Task prompt
Quote exactly, and only, the lines of the material below from the line with "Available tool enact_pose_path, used" through the line with "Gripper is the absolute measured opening".
Supplied information Block Start
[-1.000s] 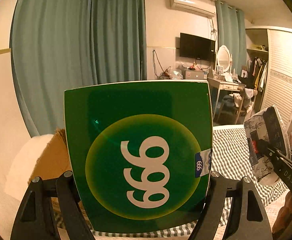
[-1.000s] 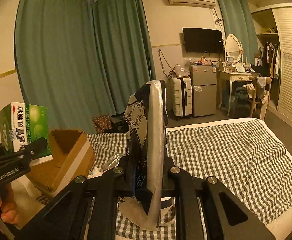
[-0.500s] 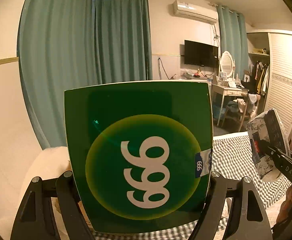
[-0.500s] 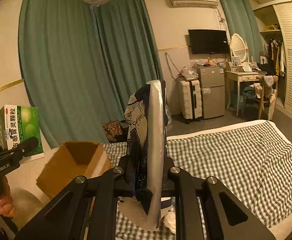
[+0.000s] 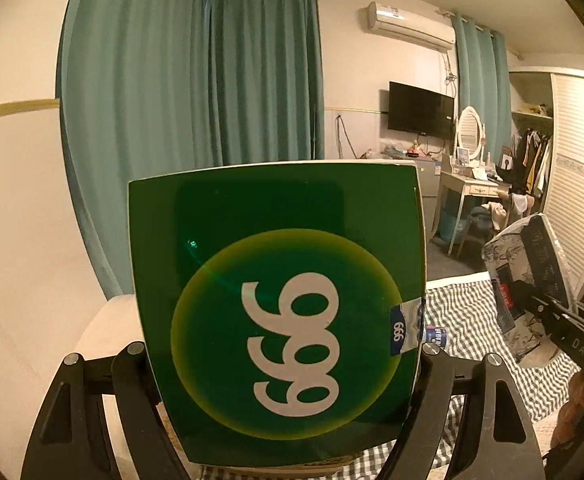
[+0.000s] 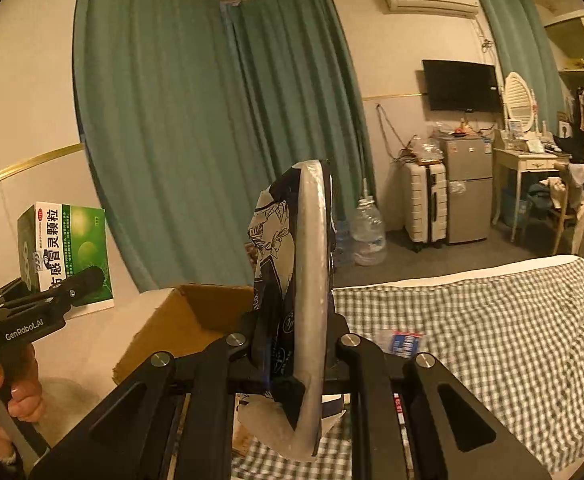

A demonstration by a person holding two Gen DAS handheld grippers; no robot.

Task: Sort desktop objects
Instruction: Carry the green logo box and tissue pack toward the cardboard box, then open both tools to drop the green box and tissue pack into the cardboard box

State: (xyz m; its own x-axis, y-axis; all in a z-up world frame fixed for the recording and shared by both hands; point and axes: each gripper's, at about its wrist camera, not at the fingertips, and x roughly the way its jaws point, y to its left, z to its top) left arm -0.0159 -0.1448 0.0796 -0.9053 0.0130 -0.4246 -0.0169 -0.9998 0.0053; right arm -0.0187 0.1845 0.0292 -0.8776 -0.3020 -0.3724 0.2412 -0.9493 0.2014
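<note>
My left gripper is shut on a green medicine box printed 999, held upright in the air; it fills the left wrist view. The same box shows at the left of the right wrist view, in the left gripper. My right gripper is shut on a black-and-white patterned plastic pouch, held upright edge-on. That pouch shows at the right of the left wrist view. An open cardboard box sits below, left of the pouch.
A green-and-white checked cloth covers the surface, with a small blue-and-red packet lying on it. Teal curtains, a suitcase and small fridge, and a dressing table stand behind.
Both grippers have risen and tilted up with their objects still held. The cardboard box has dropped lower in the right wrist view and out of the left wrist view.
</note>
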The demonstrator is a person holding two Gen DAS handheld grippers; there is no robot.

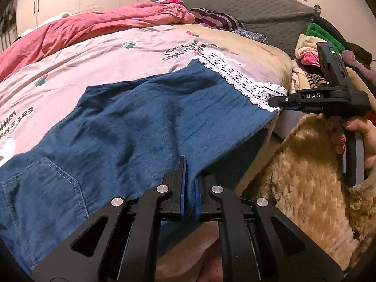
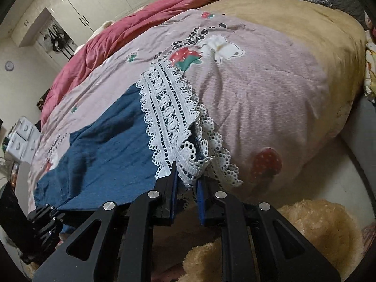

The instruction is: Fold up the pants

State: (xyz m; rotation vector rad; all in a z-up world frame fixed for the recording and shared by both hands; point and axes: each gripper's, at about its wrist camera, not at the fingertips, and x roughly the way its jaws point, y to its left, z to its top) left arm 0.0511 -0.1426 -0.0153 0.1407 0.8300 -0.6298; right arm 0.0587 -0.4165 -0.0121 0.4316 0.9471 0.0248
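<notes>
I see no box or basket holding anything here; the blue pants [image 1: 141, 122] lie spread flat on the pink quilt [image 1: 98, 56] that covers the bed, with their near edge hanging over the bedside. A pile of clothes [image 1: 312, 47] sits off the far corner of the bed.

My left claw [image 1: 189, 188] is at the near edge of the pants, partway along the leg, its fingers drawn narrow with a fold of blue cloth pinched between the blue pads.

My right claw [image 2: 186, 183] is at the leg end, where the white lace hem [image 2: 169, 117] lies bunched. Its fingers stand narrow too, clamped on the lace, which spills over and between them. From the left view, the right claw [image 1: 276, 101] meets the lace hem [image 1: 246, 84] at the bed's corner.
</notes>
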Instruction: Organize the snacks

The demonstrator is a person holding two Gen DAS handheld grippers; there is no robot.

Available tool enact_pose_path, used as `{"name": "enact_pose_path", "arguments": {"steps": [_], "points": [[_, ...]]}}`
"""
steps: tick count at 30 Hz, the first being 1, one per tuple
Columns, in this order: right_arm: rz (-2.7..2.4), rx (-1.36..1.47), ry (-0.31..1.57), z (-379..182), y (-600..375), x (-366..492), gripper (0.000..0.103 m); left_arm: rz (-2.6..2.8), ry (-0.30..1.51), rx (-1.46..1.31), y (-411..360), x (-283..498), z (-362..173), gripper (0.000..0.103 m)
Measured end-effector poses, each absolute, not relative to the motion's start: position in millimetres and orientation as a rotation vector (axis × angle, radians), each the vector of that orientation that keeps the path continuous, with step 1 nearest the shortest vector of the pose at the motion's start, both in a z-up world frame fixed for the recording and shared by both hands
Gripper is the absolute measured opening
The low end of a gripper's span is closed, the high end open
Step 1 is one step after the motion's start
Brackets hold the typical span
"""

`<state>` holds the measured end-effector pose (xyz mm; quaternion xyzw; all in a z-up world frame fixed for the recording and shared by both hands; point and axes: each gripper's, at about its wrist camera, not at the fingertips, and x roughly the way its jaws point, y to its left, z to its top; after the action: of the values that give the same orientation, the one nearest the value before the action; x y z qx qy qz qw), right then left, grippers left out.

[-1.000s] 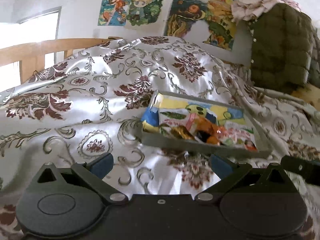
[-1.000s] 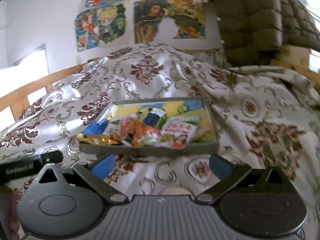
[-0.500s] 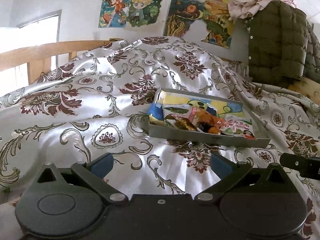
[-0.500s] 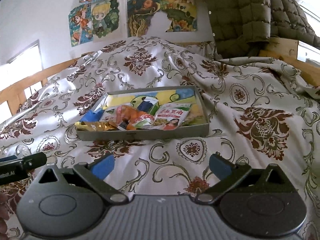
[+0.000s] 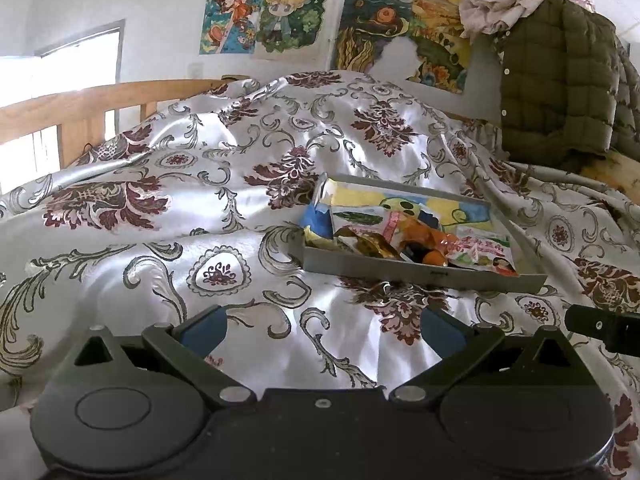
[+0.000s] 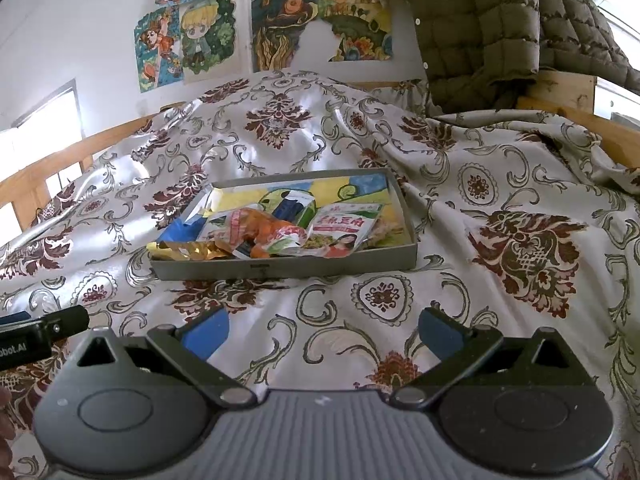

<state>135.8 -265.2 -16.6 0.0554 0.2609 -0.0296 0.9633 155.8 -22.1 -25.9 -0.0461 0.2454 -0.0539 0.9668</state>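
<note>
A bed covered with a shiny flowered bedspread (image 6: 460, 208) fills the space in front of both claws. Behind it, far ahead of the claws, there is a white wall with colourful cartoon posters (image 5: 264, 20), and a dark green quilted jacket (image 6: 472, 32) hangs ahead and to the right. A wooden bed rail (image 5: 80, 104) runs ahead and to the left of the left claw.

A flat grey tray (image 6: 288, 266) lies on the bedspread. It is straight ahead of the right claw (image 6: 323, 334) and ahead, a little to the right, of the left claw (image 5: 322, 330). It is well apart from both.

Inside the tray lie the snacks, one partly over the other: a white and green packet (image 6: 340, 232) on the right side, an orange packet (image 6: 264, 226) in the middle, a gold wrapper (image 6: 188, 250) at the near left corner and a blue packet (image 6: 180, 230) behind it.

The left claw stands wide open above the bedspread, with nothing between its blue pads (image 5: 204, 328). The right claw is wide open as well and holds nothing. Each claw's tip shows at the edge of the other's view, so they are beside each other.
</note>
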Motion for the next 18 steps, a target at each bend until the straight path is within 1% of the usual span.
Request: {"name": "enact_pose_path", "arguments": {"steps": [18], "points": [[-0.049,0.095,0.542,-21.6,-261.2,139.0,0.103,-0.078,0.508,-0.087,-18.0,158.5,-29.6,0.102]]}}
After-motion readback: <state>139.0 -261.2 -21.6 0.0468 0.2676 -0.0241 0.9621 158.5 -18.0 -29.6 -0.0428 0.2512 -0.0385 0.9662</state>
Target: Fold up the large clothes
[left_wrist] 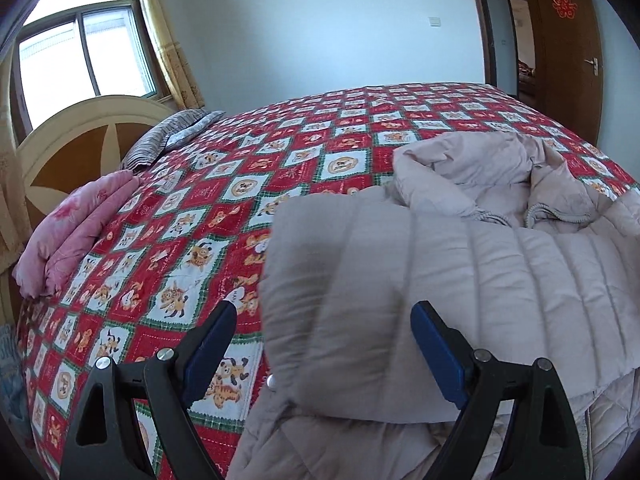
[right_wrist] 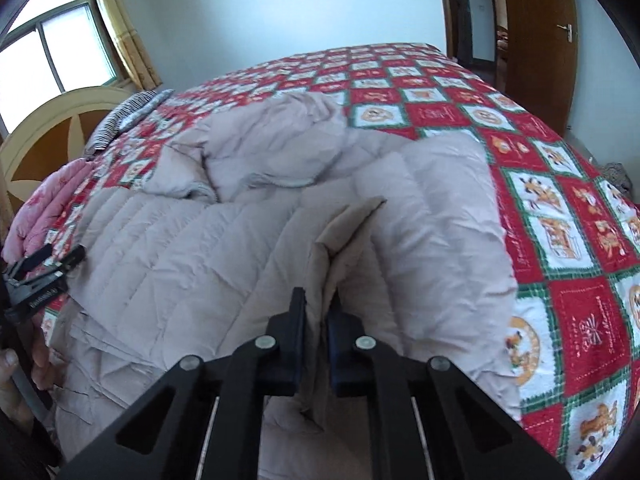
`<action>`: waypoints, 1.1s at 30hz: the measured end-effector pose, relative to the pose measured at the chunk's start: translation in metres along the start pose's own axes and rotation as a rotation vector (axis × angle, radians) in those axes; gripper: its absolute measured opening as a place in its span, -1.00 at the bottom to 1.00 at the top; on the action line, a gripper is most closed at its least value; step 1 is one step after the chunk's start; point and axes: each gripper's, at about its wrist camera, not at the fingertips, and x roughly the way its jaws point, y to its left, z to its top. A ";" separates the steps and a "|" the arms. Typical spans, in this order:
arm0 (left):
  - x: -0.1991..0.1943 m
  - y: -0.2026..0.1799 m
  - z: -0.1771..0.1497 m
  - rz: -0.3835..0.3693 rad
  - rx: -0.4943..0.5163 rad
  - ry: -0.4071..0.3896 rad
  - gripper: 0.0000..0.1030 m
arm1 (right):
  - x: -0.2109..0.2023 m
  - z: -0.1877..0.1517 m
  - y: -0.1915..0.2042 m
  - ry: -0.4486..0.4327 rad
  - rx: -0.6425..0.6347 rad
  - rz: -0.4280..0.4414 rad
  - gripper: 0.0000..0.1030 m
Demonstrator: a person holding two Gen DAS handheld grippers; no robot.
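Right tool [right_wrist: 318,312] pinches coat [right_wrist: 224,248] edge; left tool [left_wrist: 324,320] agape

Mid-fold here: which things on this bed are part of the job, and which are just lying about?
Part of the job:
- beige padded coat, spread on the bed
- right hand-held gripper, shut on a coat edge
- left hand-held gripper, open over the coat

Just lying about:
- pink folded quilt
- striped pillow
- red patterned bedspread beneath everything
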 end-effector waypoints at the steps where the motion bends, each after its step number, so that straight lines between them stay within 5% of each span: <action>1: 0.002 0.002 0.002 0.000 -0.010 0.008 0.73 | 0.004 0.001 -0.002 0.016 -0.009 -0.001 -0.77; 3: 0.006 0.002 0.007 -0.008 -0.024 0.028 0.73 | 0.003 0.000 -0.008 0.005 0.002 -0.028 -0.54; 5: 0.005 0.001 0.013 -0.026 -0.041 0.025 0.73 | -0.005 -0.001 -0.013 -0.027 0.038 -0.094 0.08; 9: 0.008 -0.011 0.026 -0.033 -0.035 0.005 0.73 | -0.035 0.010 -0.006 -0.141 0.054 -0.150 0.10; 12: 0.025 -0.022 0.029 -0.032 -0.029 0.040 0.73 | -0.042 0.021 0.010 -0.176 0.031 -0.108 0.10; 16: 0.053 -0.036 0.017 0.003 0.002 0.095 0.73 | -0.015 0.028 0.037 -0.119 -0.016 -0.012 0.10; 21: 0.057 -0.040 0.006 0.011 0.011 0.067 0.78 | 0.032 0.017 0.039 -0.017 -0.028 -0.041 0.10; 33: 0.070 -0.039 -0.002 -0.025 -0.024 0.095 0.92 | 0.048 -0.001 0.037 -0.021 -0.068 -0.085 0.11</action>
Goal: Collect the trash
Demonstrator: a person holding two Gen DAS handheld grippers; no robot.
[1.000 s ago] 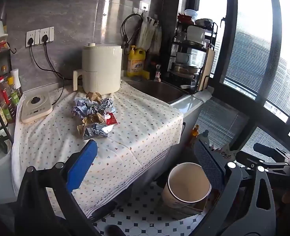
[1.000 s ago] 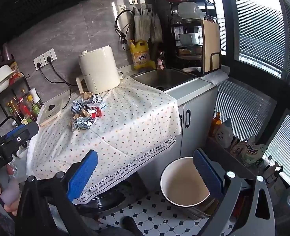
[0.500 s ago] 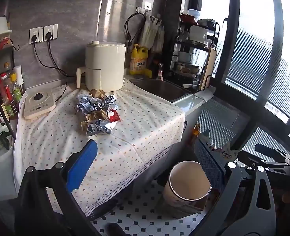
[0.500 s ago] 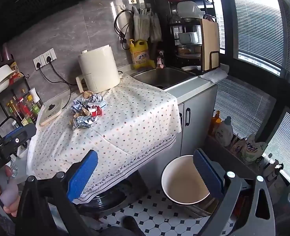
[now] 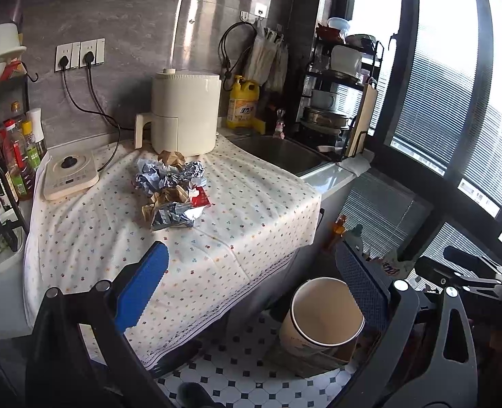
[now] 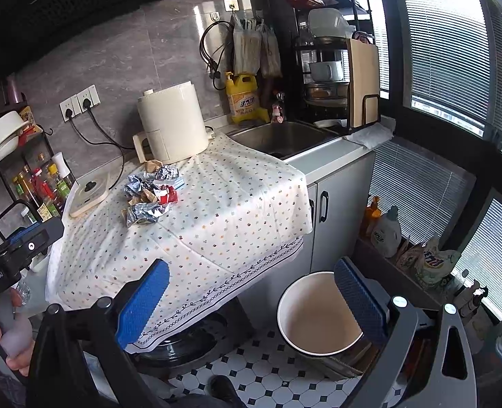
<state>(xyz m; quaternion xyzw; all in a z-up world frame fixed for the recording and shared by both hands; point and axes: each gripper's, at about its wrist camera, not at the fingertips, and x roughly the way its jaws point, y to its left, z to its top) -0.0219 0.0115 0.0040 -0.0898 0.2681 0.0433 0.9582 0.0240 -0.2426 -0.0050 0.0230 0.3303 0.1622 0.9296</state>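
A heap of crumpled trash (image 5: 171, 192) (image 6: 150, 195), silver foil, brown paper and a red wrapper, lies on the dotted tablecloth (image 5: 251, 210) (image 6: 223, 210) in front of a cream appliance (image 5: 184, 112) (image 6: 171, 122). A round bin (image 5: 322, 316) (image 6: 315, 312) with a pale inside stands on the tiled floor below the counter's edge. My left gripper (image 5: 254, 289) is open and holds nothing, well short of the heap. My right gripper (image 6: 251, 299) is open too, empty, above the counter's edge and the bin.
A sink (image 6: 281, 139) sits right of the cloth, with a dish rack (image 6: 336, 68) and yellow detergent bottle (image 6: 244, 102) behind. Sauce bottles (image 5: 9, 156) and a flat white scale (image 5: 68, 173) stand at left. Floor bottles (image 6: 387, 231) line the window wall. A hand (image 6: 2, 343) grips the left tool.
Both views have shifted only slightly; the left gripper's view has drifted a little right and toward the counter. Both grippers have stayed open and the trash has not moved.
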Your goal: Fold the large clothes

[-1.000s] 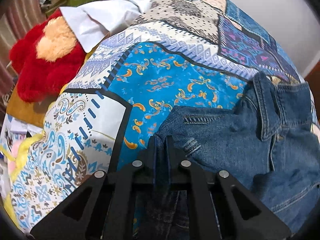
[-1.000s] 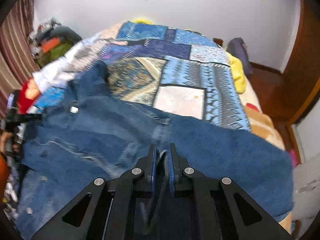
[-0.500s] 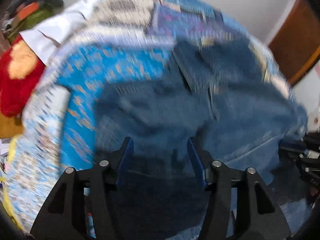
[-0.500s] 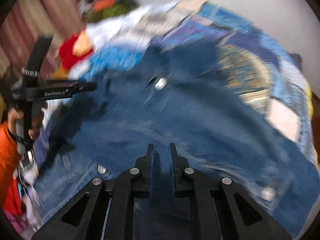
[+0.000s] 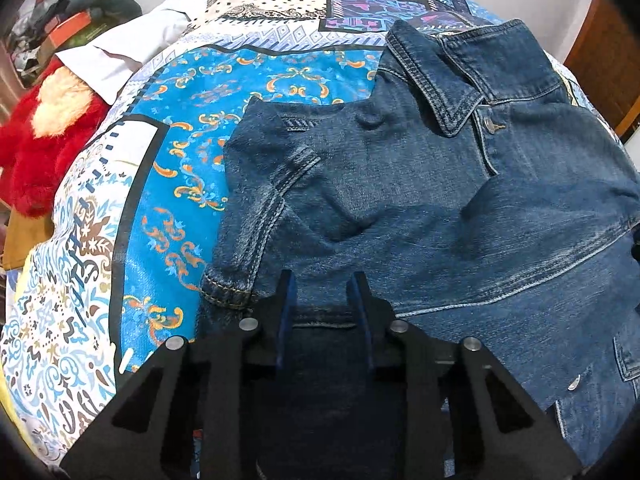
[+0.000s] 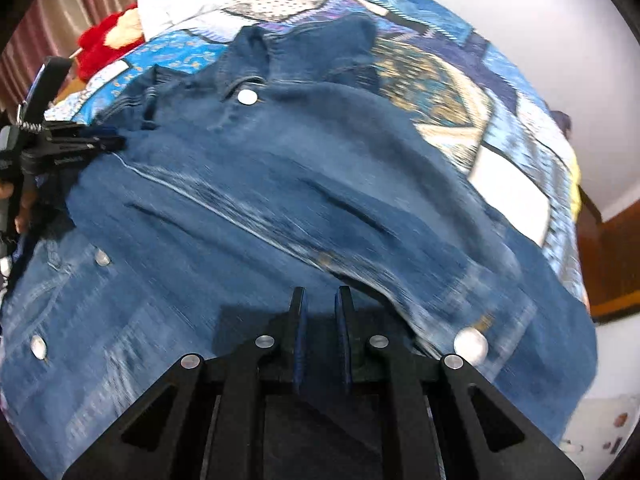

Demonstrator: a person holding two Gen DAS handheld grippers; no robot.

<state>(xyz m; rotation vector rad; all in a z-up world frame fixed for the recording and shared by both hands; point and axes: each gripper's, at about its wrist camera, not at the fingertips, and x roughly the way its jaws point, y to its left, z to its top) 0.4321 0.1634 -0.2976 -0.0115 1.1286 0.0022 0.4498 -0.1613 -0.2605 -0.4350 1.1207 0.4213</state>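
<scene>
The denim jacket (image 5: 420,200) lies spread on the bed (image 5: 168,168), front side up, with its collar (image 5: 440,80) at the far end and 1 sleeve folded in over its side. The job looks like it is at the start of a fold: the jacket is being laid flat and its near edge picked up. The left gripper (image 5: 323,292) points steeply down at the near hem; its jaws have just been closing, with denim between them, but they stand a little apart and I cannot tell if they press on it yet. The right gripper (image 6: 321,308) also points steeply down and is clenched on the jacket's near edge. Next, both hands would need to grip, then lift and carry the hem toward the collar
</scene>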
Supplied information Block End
Exercise response
Available tool enact_pose_path, used as `{"name": "enact_pose_path", "arguments": {"steps": [_], "points": [[_, ...]]}}`
"""
steps: tick count at 30 Hz, the first being 1, one per tuple
Columns, in this order: right_arm: rz (-2.7..2.4), rx (-1.36..1.47), ry (-0.31..1.57), z (-379..182), y (-600..375), x (-366..492), gripper (0.000..0.103 m); left_arm: rz (-2.6..2.8), ry (-0.30..1.51), rx (-1.46..1.31), y (-411..360), x (-283..498), z (-362..173), gripper (0.000..0.103 m)
Measured end-effector poses, each absolute, not relative to the motion's start: position in millimetres and orientation as a rotation vector (axis × angle, radians), each the vector of that orientation that keeps the path continuous, with step 1 nearest the shortest vector of the pose at the motion's start, both in a z-up world frame fixed for the recording and shared by both hands
Gripper is the absolute measured opening

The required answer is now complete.